• _Information shown_:

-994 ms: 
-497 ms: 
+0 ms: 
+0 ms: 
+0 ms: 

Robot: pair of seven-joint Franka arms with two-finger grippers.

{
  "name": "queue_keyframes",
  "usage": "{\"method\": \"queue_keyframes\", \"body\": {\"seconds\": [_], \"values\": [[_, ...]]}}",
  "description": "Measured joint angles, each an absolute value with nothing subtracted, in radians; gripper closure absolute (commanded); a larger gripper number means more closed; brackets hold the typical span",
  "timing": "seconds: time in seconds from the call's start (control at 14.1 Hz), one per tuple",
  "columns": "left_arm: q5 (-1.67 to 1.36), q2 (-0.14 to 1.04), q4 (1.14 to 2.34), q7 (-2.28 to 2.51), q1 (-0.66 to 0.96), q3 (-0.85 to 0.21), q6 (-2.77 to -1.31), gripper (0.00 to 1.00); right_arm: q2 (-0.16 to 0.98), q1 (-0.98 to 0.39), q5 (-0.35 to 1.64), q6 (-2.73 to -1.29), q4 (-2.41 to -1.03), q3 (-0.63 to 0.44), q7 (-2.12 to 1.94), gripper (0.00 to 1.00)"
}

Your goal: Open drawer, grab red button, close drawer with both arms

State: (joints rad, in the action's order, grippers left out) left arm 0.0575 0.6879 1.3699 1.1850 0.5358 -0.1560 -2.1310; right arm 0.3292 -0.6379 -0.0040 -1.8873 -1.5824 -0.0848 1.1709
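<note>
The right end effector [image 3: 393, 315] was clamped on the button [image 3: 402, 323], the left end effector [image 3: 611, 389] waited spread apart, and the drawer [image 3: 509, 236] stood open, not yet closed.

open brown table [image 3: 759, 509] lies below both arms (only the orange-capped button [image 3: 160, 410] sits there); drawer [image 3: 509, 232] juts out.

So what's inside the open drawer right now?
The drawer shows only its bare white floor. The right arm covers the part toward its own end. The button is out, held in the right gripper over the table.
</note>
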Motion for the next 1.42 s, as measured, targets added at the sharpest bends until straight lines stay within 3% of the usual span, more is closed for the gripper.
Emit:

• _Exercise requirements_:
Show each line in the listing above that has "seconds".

• _Solution to this exercise_:
  "usage": "{\"method\": \"queue_keyframes\", \"body\": {\"seconds\": [_], \"values\": [[_, ...]]}}",
  "timing": "seconds: time in seconds from the call's start (control at 14.1 Hz), one per tuple",

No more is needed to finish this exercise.